The building of the Makovecz Centre and Archives in Budapest was originally intended to be a home. Imre Makovecz built it for his wife and himself. He did not live to move in there, but the building can finally fulfil its purpose by accommodating the late master’s intellectual greatness instead of his physical presence.
The house had perhaps suspected what its role would be: not to be a witness of everyday life, but to safeguard the works, the intellect, and even the spirit of a true genius.
When entering from the street, the building seems secluded. You step into the house in between two stiles and you find yourself inside a shell-shaped structure. The glazed veranda embraces a walnut tree in the middle, leaving room for a patio and the trail of sunlight during the day. Imre Makovecz planned to plant several native fruit trees there to complement the symmetrically curved veranda.

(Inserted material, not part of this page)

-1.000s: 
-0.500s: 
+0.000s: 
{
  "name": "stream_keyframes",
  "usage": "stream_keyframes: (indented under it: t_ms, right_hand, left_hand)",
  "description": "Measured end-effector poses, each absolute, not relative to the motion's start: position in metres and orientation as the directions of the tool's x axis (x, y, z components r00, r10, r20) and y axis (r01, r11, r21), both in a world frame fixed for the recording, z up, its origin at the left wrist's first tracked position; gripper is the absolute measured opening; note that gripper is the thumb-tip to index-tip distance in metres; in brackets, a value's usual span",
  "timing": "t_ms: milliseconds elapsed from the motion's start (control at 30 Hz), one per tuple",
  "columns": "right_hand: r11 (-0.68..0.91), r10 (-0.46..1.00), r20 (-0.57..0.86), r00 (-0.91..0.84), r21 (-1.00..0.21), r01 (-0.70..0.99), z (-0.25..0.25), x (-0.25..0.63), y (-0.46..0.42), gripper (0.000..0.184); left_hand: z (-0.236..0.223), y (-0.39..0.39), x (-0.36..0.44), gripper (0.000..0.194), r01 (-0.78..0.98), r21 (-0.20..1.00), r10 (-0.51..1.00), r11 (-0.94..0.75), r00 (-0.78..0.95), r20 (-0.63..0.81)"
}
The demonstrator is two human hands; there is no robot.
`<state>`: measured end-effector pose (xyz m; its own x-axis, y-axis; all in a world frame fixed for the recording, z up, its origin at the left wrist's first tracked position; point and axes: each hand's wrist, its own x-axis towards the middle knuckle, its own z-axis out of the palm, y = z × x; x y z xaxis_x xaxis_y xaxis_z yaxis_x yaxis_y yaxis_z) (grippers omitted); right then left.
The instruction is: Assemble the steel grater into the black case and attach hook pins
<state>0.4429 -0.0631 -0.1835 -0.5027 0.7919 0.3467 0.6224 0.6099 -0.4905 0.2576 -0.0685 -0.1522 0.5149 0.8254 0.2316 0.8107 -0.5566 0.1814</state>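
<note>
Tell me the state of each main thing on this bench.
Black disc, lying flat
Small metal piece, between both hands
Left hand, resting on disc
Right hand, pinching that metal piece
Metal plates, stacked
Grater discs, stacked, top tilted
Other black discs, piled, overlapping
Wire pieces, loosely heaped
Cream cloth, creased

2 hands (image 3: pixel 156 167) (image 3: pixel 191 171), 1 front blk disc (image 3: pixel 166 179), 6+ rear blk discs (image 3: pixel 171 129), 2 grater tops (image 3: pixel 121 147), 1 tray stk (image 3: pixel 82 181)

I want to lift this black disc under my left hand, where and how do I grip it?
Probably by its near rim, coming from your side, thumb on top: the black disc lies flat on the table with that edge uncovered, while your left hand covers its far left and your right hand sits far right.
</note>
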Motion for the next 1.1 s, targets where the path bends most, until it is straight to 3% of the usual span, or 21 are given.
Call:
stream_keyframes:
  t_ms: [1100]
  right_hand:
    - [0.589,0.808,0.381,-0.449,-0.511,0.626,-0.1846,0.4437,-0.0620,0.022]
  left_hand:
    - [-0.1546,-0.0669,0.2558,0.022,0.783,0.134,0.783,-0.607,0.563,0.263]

The building is home to the Imre Makovecz Public Benefit Foundation. The community space is at the centre of the house, with a furnace being its beating heart. This is the place for larger events, lectures, concerts, discussions and celebrations. The House also accommodates Imre Makovecz’s study that has been moved here by the Foundation and the late master’s family from the Kecske utca office building. Next to the study is a small exhibition room, hosting themed exhibitions from time to time, with items arranged around a specific thought in each exhibition project. The loft accommodates the Archives: designs and drawings, nearly the entire oeuvre of Imre Makovecz.
“My architecture is humanised architecture, it is focused on man. I always concentrate on the structure, the physiognomy of the human face, for I find in it not only the place but the form of expression as well. What makes the world so interesting to me is that I see in it everything that the Lord God exited from. The human face is an imaginary geography. That is why my buildings resemble the human face and the head, and the roofs resemble the skull. … I call my buildings houses with vision. They have eyes, eyebrows, a nose-like thing, too; with all that, I want to express the inner meaning, the fact that the building is a creature…”
The Makovecz Centre and Archives considers it a mission to safeguard and sustain the spirit of Imre Makovecz – not only in the tangible form of an archives available for research, but also in cultural life.